As the century moved on this conviction continued to grow and become more widespread. By the early years of the twentieth century Parker’s thought itself had been distilled down into the single line we’re familiar with and included in popularly published collections of aphorisms. 

Prosperity and progress informed the narrative of Western culture and ideas of evolution were imported into other disciplines. In anthropology, for example, this gave rise to ‘social evolutionism’ and the categorisation of societies into a developmental sequence ranging from ‘primitive’ to ‘civilised’.  

Of course, it doesn’t take much imagination to recognise that there was a darker side to such notions. Here was also an underpinning for a colonial worldview and an intellectual justification for racial hierarchy. Western culture was more ‘evolved’.  

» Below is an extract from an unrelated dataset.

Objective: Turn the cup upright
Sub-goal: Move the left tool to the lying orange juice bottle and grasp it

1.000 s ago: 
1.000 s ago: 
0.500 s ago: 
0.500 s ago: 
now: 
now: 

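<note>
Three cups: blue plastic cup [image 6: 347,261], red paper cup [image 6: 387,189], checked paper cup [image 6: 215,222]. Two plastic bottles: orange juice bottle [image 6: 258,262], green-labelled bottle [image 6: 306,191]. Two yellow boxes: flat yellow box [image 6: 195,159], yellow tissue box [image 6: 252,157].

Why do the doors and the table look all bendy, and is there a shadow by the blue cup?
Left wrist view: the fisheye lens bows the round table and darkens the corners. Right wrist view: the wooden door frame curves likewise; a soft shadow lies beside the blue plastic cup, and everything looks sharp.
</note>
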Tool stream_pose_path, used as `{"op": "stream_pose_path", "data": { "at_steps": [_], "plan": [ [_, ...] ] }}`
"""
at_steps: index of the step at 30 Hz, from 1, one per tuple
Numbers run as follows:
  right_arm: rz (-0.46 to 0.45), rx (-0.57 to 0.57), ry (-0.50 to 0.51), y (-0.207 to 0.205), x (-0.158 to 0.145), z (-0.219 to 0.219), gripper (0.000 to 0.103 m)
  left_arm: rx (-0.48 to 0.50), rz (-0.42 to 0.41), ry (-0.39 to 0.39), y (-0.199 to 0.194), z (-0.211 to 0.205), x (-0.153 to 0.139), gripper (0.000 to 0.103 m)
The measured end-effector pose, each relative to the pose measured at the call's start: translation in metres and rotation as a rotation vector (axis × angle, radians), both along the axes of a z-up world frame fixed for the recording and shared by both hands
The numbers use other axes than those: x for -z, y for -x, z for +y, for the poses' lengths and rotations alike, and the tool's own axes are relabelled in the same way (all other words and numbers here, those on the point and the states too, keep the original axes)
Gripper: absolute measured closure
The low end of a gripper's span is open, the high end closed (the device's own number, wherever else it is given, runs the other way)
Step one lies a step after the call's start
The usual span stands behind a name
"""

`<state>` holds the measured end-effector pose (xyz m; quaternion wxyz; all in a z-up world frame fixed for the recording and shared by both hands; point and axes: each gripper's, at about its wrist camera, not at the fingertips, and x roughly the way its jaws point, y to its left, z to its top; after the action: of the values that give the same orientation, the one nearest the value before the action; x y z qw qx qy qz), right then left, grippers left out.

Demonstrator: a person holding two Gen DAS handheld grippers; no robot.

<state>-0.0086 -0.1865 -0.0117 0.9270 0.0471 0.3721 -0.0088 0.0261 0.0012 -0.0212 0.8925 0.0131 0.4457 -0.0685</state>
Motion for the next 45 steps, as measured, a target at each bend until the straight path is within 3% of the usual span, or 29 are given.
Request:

These views were epitomised in psychology where, for example, in Freud’s Totem and Taboo (1913) he speaks of indigenous people as ‘the most backward and miserable of savages’, comparing the way they live with features of a neurosis and mental disorder. 

The carnage of the First World War effectively popped the bubble of an overly optimistic ‘progressivism’. I do wonder whether we are now at another ‘bubble popping’ moment in the West. 

Is your ‘bubble of optimism’ in danger of popping, or has it even popped already, like mine? 

In the decades since the Second World War we have succumbed to our own narrative of progress. We have witnessed amazing technological advances and stunning scientific discoveries. The forward movement is obvious, and the promise of an even better future is clear.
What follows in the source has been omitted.